### EXERCISE
Retype the lines below exactly, but only those from the line that has "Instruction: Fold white" through the line that has "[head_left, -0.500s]". Omit every picture.

---------------

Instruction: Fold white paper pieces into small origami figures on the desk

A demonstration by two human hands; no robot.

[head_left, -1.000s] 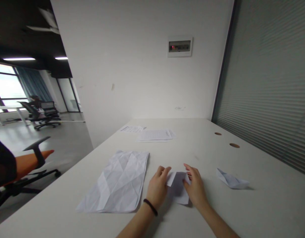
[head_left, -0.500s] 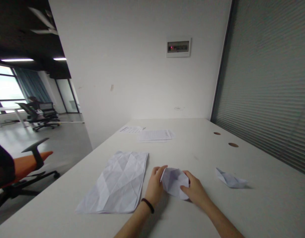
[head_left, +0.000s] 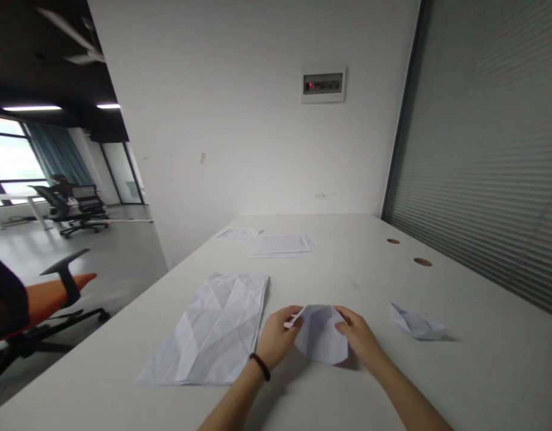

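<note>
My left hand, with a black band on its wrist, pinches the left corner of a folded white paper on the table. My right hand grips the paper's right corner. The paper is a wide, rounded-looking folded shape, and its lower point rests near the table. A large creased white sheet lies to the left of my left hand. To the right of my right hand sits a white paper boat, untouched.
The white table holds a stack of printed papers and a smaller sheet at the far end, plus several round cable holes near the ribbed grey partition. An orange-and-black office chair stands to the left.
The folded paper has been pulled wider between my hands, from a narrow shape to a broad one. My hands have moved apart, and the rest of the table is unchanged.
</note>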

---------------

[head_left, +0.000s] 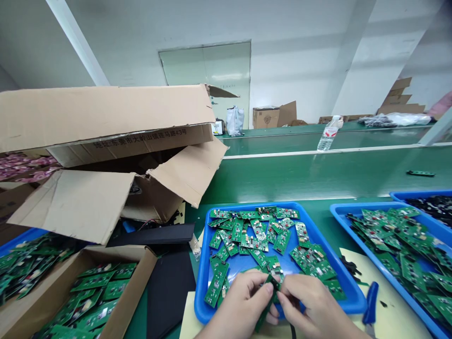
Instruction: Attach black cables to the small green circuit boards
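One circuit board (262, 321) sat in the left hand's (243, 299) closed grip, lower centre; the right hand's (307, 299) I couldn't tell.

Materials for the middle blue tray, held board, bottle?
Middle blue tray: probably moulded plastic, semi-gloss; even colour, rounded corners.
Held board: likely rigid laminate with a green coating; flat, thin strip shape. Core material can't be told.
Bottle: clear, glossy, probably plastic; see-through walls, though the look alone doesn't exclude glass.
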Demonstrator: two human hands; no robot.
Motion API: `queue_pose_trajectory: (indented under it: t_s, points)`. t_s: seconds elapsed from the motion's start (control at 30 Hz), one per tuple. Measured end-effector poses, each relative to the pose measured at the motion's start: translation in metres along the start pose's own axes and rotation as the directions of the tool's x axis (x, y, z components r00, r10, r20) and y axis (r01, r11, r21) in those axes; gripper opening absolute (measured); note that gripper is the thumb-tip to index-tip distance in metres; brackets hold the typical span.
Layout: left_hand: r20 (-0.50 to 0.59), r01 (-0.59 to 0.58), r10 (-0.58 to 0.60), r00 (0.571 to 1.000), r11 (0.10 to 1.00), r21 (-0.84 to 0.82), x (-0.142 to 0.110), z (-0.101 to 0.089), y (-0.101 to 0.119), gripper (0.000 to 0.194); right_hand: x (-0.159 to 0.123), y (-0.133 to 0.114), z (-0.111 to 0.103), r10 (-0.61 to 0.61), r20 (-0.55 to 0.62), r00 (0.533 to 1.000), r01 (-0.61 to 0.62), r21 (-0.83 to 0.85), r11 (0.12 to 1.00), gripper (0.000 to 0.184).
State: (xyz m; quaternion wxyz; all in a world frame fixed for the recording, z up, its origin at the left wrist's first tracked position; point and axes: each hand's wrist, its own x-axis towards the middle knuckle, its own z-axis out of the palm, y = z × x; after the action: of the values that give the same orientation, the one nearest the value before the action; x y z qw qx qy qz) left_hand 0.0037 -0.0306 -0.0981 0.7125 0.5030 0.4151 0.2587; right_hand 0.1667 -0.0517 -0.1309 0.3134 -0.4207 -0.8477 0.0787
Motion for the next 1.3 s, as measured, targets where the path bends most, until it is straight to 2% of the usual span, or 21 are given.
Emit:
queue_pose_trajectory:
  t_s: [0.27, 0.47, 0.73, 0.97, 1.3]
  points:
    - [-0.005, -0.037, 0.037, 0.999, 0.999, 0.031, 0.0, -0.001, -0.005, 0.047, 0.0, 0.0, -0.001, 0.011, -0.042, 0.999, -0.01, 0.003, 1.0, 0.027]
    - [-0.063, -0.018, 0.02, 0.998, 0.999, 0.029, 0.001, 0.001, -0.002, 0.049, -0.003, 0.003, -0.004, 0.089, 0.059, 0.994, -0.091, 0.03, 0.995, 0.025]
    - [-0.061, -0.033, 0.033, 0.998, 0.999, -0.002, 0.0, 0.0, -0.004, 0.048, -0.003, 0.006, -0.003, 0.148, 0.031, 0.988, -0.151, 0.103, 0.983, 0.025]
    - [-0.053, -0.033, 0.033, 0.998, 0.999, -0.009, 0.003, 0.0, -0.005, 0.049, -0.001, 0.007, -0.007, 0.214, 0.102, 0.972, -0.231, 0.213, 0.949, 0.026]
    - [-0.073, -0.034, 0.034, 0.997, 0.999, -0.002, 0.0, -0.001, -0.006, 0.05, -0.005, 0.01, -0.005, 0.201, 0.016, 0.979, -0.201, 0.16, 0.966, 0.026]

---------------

### RESULT FOR THIS TASK
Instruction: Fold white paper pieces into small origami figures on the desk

A demonstration by two human hands; no robot.

[head_left, -1.000s] 
[head_left, -0.500s] 

What the exercise asked for has been given in full.